Article ID Journal Published Year Pages File Type
529892 Pattern Recognition 2015 17 Pages PDF
Abstract

•A sampling algorithm for training the optimal Bayesian classifier is introduced.•The algorithm works based on minimization of the expected error on the uncertainty class of prior knowledge.•Using a Zipf model we show that our sampling algorithm leads to a less true error on average than random sampling.•Our algorithm shows robustness even in case when prior knowledge drifts away from true distributions.•An example on data from p53 network shows that our method works well on from real pathway data as well.

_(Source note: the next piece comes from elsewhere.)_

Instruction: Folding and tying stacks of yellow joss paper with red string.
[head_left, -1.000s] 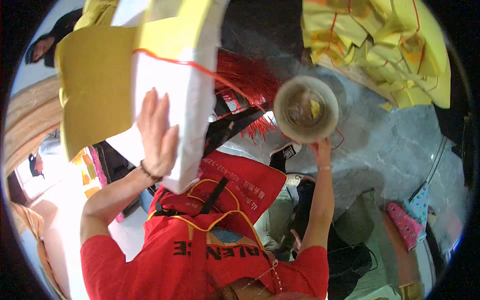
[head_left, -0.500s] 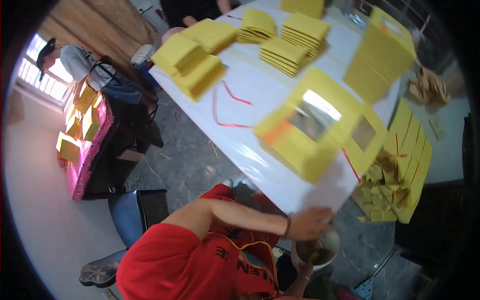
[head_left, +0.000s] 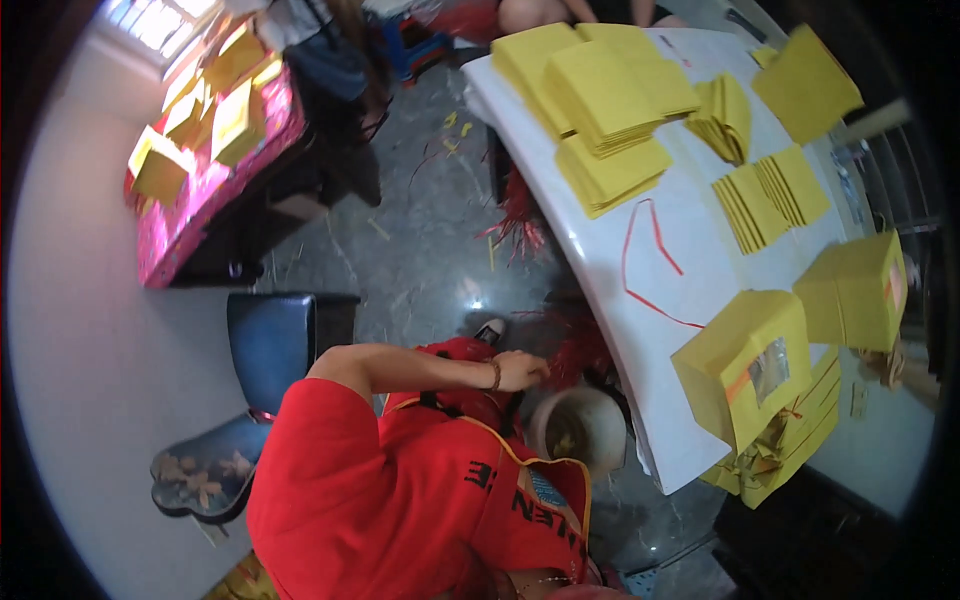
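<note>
My left hand, with a beaded bracelet at its wrist, is closed, its fingers curled together above my lap. Whether anything sits in the fingers I cannot make out. Just beyond the fingertips hangs a bunch of red strips. Below and right of the hand stands a white bucket with something brownish at its bottom. My right hand is out of sight. On the near end of the white table stands a folded yellow paper box with a clear window and an orange patch.
Stacks of folded yellow paper lie farther along the table, beside a loose red ribbon. Another yellow box stands at the right. A blue chair is at my left, and a person stands by a pink-covered table.
The view has swung, so the table now sits farther right. My left hand has drawn back left from over the bucket. My right hand, earlier at the bucket, has gone from view.
</note>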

When in possession of prior knowledge concerning the feature-label distribution, in particular, when it is known that the feature-label distribution belongs to an uncertainty class of distributions governed by a prior distribution, this prior knowledge can be used in conjunction with the training data to construct the optimal Bayesian classifier (OBC), whose performance is, on average, optimal among all classifiers relative to the posterior distribution derived from the prior distribution and the data. Typically in classification theory it is assumed that sampling is performed randomly in accordance with the prior probabilities on the classes and this has heretofore been true in the case of OBC. In the present paper we propose to forego random sampling and utilize the prior knowledge and previously collected data to determine which class to sample from at each step of the sampling. Specifically, we choose to sample from the class that leads to the smallest expected classification error with the addition of the new sample point. We demonstrate the superiority of the resulting nonrandom sampling procedure to random sampling on both synthetic data and data generated from known biological pathways.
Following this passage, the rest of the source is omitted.